TASK INSTRUCTIONS ::
Where the word "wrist" occurs in a line of the listing, please copy the line.

GIVEN MATERIAL ::

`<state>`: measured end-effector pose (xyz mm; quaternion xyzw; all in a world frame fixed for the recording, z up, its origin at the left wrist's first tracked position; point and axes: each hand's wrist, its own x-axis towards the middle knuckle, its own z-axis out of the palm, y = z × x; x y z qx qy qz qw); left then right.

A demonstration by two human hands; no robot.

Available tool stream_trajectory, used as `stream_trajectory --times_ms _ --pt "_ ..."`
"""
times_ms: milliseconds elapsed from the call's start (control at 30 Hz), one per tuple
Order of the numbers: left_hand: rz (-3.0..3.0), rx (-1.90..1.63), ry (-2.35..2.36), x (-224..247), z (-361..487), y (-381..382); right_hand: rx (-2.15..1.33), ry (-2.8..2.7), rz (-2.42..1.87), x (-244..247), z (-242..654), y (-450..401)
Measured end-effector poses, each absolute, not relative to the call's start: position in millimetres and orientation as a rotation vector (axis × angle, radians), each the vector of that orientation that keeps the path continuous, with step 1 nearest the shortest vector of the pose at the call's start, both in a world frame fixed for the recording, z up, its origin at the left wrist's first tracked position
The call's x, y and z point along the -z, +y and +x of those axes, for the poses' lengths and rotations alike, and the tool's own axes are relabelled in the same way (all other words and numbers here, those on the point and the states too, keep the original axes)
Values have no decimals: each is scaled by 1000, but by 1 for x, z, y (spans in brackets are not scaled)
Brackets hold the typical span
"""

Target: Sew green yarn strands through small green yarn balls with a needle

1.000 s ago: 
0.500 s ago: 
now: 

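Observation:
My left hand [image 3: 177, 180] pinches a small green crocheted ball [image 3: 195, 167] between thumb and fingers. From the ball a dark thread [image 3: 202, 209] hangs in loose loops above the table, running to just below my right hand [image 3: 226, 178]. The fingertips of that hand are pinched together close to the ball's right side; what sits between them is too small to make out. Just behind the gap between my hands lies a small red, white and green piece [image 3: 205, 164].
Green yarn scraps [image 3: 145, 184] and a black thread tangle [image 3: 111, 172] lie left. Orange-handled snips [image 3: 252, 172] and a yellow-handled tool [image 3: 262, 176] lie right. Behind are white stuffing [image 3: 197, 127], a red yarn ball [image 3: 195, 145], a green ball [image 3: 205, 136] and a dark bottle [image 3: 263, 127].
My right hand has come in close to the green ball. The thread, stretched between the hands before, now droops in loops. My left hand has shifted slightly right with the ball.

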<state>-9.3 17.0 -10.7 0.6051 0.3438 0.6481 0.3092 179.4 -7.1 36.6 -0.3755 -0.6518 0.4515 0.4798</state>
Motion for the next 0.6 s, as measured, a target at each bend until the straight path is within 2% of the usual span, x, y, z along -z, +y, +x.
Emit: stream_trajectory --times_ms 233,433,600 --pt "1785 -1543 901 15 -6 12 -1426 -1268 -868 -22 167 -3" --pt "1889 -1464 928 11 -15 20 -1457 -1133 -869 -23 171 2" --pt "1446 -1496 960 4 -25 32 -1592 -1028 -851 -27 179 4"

ANSWER BELOW ::
`<state>`: measured end-effector pose (xyz mm; quaternion xyzw; all in a world frame fixed for the recording, z up, its origin at the left wrist's first tracked position; point and axes: each hand's wrist, its own x-axis towards the middle knuckle, its own z-axis out of the palm, y = z × x; x y z qx qy qz qw); left then right.
Measured end-effector poses, each absolute, not relative to the call's start: position in millimetres and orientation as a rotation vector (axis × angle, radians), each the vector of that orientation that keeps the path continuous, with step 1 nearest the shortest vector of the pose at the call's start, both in a world frame fixed for the recording, z up, its origin at the left wrist's first tracked position

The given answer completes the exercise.